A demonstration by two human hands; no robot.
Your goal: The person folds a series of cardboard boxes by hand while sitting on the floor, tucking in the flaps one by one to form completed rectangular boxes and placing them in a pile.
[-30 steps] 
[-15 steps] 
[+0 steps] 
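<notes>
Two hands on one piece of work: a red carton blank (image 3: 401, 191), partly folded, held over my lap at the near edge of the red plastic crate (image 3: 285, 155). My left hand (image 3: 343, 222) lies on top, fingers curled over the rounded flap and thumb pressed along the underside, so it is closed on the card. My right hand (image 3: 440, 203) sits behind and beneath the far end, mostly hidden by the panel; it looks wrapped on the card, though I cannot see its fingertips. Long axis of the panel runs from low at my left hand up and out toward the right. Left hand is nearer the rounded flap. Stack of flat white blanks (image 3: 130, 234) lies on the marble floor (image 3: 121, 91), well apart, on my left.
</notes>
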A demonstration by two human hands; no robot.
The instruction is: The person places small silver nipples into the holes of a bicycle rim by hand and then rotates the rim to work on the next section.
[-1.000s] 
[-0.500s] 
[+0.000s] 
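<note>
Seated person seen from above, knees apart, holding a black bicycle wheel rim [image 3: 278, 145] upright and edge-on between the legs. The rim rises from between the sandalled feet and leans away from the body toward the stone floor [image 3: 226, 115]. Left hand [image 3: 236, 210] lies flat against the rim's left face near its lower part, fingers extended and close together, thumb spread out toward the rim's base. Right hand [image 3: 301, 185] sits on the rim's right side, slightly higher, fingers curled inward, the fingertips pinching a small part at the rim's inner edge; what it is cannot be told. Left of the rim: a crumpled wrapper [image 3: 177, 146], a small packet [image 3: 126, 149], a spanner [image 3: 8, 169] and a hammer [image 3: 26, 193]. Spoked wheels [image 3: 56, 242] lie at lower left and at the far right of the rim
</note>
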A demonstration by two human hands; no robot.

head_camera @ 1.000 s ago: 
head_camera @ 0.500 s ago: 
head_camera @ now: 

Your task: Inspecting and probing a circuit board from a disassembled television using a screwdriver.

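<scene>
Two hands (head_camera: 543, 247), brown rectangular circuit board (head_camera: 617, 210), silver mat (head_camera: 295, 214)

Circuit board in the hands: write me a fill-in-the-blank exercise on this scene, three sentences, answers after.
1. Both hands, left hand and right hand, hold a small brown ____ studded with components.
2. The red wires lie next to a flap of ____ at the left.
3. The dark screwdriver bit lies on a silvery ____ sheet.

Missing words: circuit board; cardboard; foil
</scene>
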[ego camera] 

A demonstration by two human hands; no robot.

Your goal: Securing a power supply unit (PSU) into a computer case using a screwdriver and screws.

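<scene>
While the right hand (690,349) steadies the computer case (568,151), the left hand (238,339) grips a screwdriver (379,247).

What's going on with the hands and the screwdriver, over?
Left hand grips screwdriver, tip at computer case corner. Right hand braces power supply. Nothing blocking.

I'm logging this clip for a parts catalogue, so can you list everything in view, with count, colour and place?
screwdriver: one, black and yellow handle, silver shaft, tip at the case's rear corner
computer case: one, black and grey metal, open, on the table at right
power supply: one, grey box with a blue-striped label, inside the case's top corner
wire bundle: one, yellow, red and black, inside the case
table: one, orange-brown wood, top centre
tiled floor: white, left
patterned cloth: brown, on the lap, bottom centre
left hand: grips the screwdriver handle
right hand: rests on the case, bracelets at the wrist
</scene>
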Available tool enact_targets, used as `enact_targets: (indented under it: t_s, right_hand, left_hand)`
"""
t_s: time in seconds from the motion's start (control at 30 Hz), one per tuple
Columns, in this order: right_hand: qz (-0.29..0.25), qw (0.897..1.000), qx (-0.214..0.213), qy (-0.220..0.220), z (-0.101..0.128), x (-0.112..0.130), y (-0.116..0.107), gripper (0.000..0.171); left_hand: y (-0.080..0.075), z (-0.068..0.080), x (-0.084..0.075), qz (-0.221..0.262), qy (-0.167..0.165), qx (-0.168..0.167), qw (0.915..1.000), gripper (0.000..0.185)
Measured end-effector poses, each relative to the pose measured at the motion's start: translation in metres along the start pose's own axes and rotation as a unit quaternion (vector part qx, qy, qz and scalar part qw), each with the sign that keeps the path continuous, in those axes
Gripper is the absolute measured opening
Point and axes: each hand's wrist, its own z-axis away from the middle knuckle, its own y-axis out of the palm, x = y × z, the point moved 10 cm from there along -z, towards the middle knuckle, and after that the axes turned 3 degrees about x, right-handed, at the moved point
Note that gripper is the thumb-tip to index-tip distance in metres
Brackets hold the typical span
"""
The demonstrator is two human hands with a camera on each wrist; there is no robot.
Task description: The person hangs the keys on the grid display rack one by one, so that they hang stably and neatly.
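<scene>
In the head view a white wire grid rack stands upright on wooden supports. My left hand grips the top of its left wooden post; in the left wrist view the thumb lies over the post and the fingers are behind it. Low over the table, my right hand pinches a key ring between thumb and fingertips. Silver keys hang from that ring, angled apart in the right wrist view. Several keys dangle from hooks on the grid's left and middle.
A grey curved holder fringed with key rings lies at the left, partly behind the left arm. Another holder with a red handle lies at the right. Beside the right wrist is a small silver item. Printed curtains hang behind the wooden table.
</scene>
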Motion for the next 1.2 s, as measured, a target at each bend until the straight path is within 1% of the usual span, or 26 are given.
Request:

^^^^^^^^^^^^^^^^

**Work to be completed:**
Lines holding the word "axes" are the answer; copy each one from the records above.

**Finished exercise:**
Measured end-effector poses, each relative to the pose measured at the motion's start: translation in metres along the start pose's own axes and rotation as a unit quaternion (vector part qx, qy, qz and scalar part qw), each with the sign that keeps the path continuous, in those axes
Point and axes: each hand's wrist, its own z-axis away from the middle knuckle, its own y-axis out of the palm, x = y × z, the point moved 10 cm from there along -z, towards the middle knuckle, and after that the axes turned 3 degrees about x, right-handed, at the moved point

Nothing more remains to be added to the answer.